Untuk memperjelas arti manajemen dibawah ini dikutip beberapa pendapat sarjana/ahli dibidang manajemen. Antara lain :
a. Jhon D. Millet berpendapat, bahwa manajemen adalah proses memimpin dan melancarkan pekerjaan dari orang-orang yang terorganisir secara formal sebagai kelompok untuk memperoleh tujuan yang diinginkan.[2]
b. Ordway Tead, Manajemen adalah proses dan perangkat yang mengarahkan serta membimbing kegiatan-kegiatan suatu organisasi dalam mencapai tujuan yang telah di tetapkan.[3]
c. S. Kimball and D.S. Kimball. Manajemen adalah teerdiri dari semua tugas dan fungsi yang meliputi penyusunan sebuah perusahaan, pembiayaan, penetapan garis-garisbesar kebijaksanaan, penyediaan semua peralatan yang di perlukan dan penyusunan kerangka organisasi serta pemilihan-pemilihan pejabat terasnya.[4]
d. George R. Terry, Manajemen adalah proses yang khas yang terdiri dari tindakan- tindakan planning, organizing, actuating dan controlling.dimana pada masing-masing bidang digunakan baik ilmu pengetahuan maupun keahlian dan yang diikuti secara berurutan dalam rangka usaha mencapai sasaran yang telah ditetapkan semula.[5]
Kesimpulan yang dapat ditarik dari kesamaan-kesamaan defenisi di atas adalah, manajemen selalu diterapkan dalam hubungan dengan usaha sekolompok manusia dan mempunyai tujuan tertentu.
Adapun pengertian manajemen pendidikan adalah aktifitas memadukan sumber daya pendidikan agar terpusat dalam mencapai tujuan pendidikan yang ditetapkan.[6]. Yang dimaksud dengan sumber daya adalah ketenagaan, dana, sarana dan prasarana termasuk informasi. Dengan demikian kemampuan seorang menejer dalam memadukan sumber daya tersebut merupakan hal yang sangat penting, meliputi proses perencanaan, pengorganisasian, penggerakkan dan pengendalian sebagai fungsi-fungsi manajemen.

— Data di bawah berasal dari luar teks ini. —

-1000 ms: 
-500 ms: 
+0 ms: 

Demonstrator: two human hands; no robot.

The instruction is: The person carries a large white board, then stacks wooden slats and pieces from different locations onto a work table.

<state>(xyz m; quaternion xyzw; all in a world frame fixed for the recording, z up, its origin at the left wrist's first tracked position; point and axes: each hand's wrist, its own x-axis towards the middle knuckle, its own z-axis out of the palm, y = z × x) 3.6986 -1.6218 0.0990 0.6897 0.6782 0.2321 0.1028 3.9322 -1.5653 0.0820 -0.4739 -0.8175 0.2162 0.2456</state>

Bagaimana sumber daya di rencanakan, diorganisasikan, diarahkan dan dikendalikan dalam mencapai tujuan organisasi.
Oleh karena itu manajemen pendidikan dapat pula didefenisikan sebagai berikut, bahwa manajemen pendidikan adalah proses perencanaan, pengorganisasian, memimpin dan mengendalikan tenaga pendidikan, sumber daya pendidikan untuk mencapai pendidikan, mencerdaskan kehidupan bangsa , mengembangkan manusia Indonesia seutuhnya, yaitu manusia yang beriman, bertakwa kepada Tuhan yang Maha Esa, berbudi pekerti luhur, memiliki pengetahuan ketrampilan, kesehatan jasmani dan rohani, kepribadian yang mantap, mandiri, serta bertanggung jawab kemasyarakatan dan kebangsaan.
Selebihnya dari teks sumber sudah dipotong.